Ok I am a little ashamed to admit this, but I wasn't really aware of this issue until a friend sent me a link to this site today. Here's an excerpt:
How does this threat to Internet freedom affect you?
Such corporate control of the Web would reduce your choices and stifle the spread of innovative and independent ideas that we've come to expect online. It would throw the digital revolution into reverse. Internet gatekeepers are already discriminating against Web sites and services they don't like:
In May 2008, the Max Planck Institute released a comprehensive study that found both Comcast and Cox Communications to be deceptively blocking access to peer-to-peer file-sharing networks.
In October 2007, the Associated Press busted Comcast for blocking its users' access to peer-to-peer file-sharing networks like BitTorrent and Gnutella. This fraudulent practice is a glaring violation of Net Neutrality.
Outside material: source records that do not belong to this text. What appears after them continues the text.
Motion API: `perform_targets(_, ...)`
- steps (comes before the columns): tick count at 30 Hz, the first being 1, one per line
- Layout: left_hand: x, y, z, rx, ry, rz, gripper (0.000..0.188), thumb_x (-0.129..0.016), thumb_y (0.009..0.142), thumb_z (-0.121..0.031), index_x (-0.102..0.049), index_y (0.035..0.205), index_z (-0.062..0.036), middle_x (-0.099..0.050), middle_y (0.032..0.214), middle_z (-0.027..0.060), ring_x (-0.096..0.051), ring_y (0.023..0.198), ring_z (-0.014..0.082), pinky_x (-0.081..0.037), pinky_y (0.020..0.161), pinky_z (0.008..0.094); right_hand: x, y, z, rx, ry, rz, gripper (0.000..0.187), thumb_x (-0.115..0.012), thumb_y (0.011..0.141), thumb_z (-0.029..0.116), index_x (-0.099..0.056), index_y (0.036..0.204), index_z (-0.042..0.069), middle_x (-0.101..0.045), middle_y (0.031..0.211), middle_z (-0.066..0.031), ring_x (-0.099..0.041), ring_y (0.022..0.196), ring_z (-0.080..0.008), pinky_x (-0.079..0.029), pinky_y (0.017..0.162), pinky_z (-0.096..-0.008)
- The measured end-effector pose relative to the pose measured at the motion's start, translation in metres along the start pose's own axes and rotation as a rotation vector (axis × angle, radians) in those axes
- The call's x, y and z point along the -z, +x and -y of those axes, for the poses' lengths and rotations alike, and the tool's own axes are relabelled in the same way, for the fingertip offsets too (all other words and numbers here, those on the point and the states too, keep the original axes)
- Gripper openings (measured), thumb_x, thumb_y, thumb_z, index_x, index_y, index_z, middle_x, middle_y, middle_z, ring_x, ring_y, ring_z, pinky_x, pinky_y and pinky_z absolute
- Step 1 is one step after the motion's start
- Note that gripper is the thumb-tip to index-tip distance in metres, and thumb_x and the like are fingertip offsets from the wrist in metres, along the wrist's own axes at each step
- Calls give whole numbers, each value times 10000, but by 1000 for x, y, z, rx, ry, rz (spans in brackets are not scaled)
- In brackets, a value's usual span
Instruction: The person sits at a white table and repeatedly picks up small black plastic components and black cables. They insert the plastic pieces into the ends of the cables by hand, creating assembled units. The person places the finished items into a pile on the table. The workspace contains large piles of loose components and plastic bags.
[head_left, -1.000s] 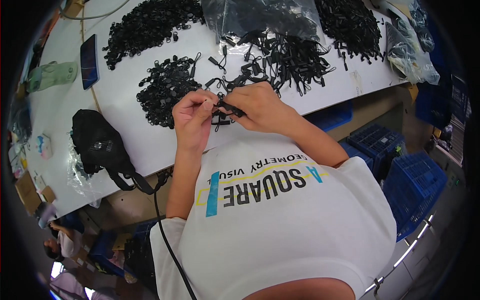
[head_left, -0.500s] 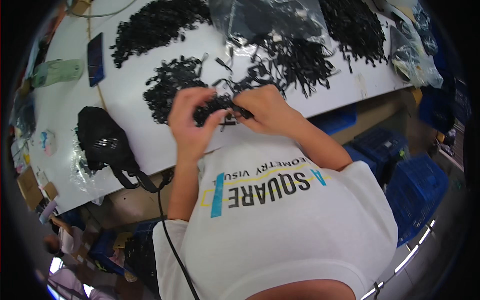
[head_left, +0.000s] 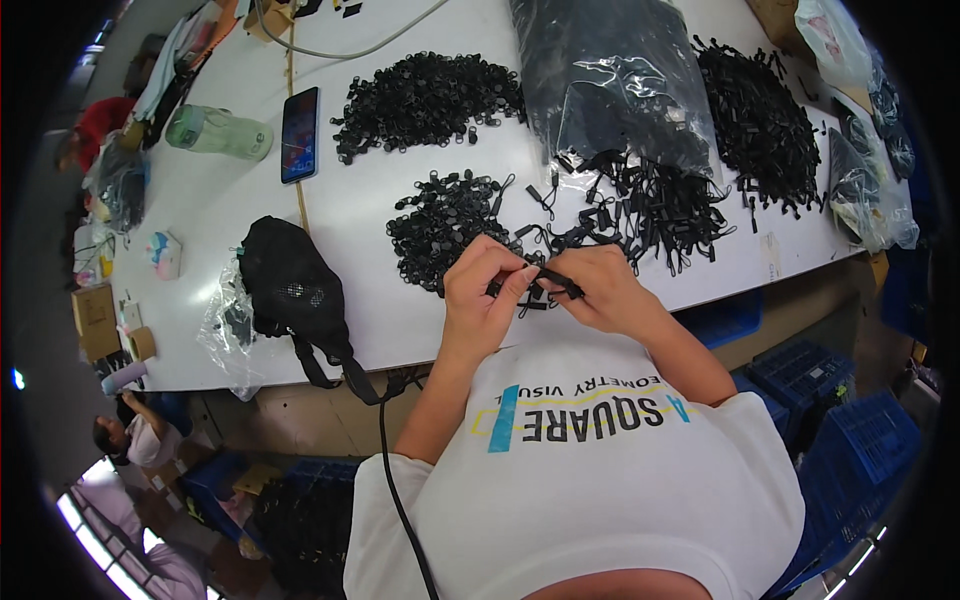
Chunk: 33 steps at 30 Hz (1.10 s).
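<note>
My right hand (head_left: 608,290) is closed around a slim black cord pull (head_left: 568,284), its thicker end sticking out below the fingers. Thumb and forefinger of my left hand (head_left: 476,296) pinch together right at the far end of it; whatever small piece sits between those fingertips is too hidden to name. Just beyond the left hand lies a heap of small black ring-like pieces (head_left: 430,232). Past my right hand, a loose heap of black cord pulls (head_left: 655,212) with thin loops spreads over the white table (head_left: 365,215).
A large clear bag of black parts (head_left: 615,85) lies at the far middle, between two more black heaps (head_left: 430,100) (head_left: 765,135). On the left are a phone (head_left: 300,135), a green bottle (head_left: 220,133) and a black pouch (head_left: 290,280). Blue crates (head_left: 850,460) stand at right.
The view has shifted, so the table's things sit lower and farther right. My left fingers, spread apart before, have closed to a pinch against the right hand's cord pull.
</note>
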<state>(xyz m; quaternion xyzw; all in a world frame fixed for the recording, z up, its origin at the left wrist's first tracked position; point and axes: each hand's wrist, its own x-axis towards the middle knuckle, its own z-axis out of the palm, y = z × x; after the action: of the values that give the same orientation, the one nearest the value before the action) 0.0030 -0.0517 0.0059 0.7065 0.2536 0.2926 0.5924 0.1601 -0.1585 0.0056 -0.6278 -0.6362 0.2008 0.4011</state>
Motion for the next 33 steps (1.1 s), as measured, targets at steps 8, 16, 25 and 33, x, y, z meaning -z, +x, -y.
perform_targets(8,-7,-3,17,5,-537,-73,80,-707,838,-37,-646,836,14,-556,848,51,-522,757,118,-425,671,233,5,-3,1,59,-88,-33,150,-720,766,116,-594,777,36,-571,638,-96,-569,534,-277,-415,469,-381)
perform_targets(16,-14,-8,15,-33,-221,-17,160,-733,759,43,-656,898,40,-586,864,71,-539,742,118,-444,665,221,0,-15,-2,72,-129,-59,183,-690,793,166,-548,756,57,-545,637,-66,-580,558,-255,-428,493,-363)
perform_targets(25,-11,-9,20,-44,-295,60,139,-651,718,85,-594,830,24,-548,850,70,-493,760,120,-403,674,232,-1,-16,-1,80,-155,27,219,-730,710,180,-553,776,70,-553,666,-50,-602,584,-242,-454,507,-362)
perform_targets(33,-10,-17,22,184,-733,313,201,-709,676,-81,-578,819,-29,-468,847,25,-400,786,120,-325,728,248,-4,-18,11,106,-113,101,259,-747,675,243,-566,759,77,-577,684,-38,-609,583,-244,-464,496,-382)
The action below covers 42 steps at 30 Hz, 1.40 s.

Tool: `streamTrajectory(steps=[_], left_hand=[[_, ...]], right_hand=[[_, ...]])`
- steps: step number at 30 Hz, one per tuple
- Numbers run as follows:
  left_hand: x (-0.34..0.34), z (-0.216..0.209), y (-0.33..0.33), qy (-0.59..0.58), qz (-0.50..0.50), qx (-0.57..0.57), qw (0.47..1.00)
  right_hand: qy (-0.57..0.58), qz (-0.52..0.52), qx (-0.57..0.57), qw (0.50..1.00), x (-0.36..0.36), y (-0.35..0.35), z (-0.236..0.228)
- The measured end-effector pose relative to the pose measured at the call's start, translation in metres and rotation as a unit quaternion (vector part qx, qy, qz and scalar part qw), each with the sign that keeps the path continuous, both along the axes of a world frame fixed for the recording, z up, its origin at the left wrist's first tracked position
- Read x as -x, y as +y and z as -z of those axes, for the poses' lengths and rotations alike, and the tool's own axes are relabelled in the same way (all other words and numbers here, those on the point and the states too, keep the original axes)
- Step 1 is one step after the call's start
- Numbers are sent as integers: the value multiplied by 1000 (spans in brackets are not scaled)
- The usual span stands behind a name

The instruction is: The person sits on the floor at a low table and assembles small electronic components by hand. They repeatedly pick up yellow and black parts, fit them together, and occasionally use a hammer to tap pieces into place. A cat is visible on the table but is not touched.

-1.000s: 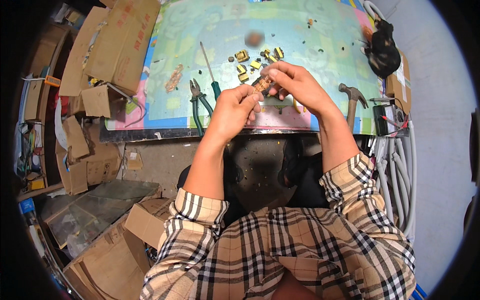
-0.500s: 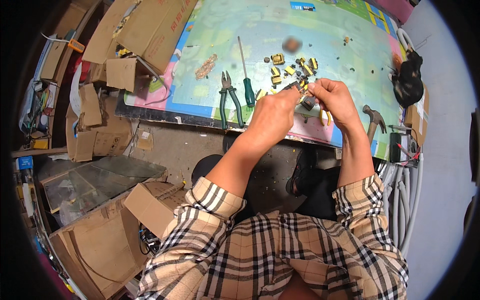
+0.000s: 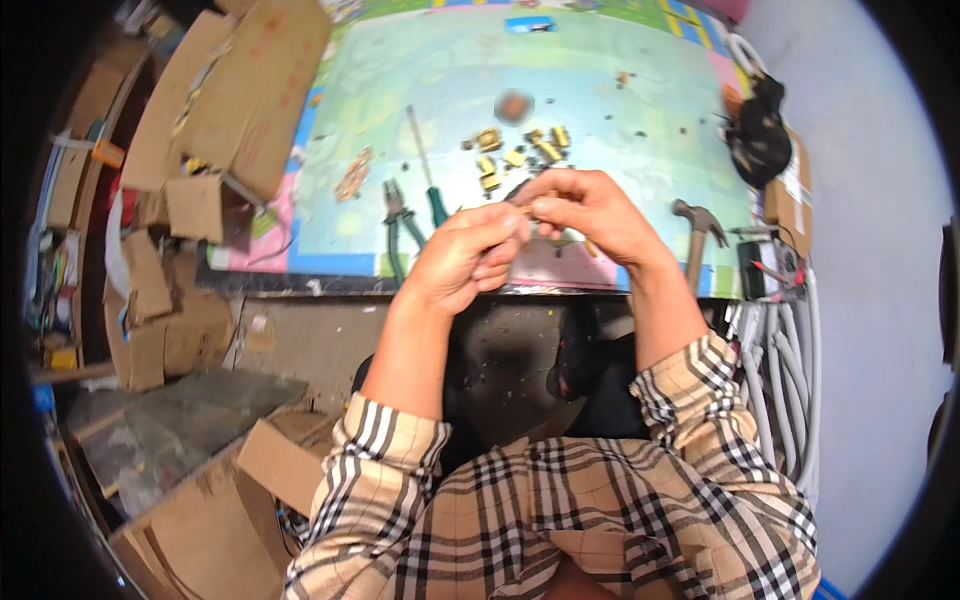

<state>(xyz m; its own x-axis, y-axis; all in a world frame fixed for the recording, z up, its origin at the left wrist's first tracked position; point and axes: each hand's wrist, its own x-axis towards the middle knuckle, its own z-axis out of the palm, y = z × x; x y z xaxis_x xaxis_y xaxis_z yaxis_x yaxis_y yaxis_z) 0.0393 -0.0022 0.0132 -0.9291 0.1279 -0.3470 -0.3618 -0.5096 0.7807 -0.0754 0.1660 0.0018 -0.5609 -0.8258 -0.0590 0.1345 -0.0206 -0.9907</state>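
My left hand and my right hand meet above the table's near edge, fingertips pinched together around something small and copper-coloured, too blurred to name. Just beyond them lies a cluster of small yellow-and-black blocky parts. Left of my left hand are pliers with dark green handles and a green-handled screwdriver. A tangle of copper wire rests farther left. Something yellow, partly hidden, shows beneath my right hand.
A claw hammer lies right on the table. Beyond it sits a bulky dark object. Cardboard boxes crowd the left side, and grey pipes stand below the right corner. Dark crumbs dot the tabletop.
The view has shifted, so the table sits farther left and lower. My left hand has turned, its curled fingers now showing, and both hands' fingertips have come together.
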Motion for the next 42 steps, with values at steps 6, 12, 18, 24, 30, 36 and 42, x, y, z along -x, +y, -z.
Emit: streamTrajectory(steps=[6,12,18,24,30,36,42], left_hand=[[6,23,15,143,-42,463,874],[11,7,37,229,-29,754,615],[8,16,30,171,-90,501,844],[10,15,12,113,-86,293,946],[13,17,15,95,-121,322,934],[11,19,25,130,-159,557,805],[11,19,27,239,-141,662,697]], right_hand=[[-65,86,-32,994,5,-3,11],[-18,175,-138,975,6,-5,6],[-11,134,-56,989,10,-1,9],[-22,168,-67,983,11,2,8],[13,179,-120,976,10,-1,9],[42,203,-153,966,9,-7,12],[39,209,-143,967,7,-7,9]])
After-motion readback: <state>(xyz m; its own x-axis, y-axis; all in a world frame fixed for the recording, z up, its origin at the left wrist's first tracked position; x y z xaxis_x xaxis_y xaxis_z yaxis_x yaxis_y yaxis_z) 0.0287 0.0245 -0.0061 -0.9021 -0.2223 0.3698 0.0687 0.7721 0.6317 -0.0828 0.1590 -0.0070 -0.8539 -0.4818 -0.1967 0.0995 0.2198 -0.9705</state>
In September 2007, Verizon was caught banning pro-choice text messages. After a New York Times expose, the phone company reversed its policy, claiming it was a glitch.
In August 2007, AT&T censored a live webcast of a Pearl Jam concert just as lead singer Eddie Vedder criticized President Bush.
In 2006, Time Warner's AOL blocked all emails that mentioned www.dearaol.com -- an advocacy campaign opposing the company's pay-to-send e-mail scheme.
In 2005, Canada's telephone giant Telus blocked customers from visiting a Web site sympathetic to the Telecommunications Workers Union during a contentious labor dispute.
In 2004, North Carolina ISP Madison River blocked their DSL customers from using any rival Web-based phone service.
Shaw, a major Canadian cable, internet, and telephone service company, intentionally downgrades the "quality and reliability" of competing Internet-phone services that their customers might choose -- driving customers to their own phone services not through better services, but by rigging the marketplace.
This is just the beginning. Cable and telco giants want to eliminate the Internet's open road in favor of a tollway that protects their status quo while stifling new ideas and innovation.
Seriously, check it out. I think the freedom of information we have right now is far too precious to let be taken away.